━━━ AVAILABLE DATA

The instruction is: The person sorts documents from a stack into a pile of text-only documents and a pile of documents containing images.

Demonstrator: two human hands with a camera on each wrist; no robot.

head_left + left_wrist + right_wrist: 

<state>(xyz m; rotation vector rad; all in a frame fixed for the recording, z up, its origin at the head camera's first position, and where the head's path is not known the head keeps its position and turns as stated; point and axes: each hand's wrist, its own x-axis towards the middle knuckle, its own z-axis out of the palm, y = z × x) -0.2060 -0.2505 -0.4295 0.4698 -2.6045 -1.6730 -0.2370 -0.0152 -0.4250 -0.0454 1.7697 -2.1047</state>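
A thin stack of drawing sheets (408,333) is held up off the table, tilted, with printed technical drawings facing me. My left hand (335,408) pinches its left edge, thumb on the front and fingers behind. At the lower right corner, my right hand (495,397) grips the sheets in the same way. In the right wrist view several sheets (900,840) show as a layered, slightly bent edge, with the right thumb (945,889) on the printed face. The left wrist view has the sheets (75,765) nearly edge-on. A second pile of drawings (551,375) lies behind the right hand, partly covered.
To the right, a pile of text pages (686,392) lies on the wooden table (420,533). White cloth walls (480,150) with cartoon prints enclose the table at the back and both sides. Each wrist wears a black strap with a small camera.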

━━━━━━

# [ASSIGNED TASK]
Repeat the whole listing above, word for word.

# [EXERCISE RESULT]
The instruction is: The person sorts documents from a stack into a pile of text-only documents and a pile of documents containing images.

Demonstrator: two human hands with a camera on each wrist; no robot.

head_left + left_wrist + right_wrist: 

<state>(xyz m; rotation vector rad; all in a frame fixed for the recording, z up, its origin at the head camera's first position, and where the head's path is not known the head keeps its position and turns as stated; point and axes: each hand's wrist, its own x-axis towards the middle knuckle, its own z-axis out of the palm, y = z × x) -0.2060 -0.2505 -0.4295 0.4698 -2.6045 -1.6730 -0.2370 -0.0152 -0.4250 -0.0454 1.7697 -2.1047</state>
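A thin stack of drawing sheets (408,333) is held up off the table, tilted, with printed technical drawings facing me. My left hand (335,408) pinches its left edge, thumb on the front and fingers behind. At the lower right corner, my right hand (495,397) grips the sheets in the same way. In the right wrist view several sheets (900,840) show as a layered, slightly bent edge, with the right thumb (945,889) on the printed face. The left wrist view has the sheets (75,765) nearly edge-on. A second pile of drawings (551,375) lies behind the right hand, partly covered.
To the right, a pile of text pages (686,392) lies on the wooden table (420,533). White cloth walls (480,150) with cartoon prints enclose the table at the back and both sides. Each wrist wears a black strap with a small camera.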

No further answer is needed.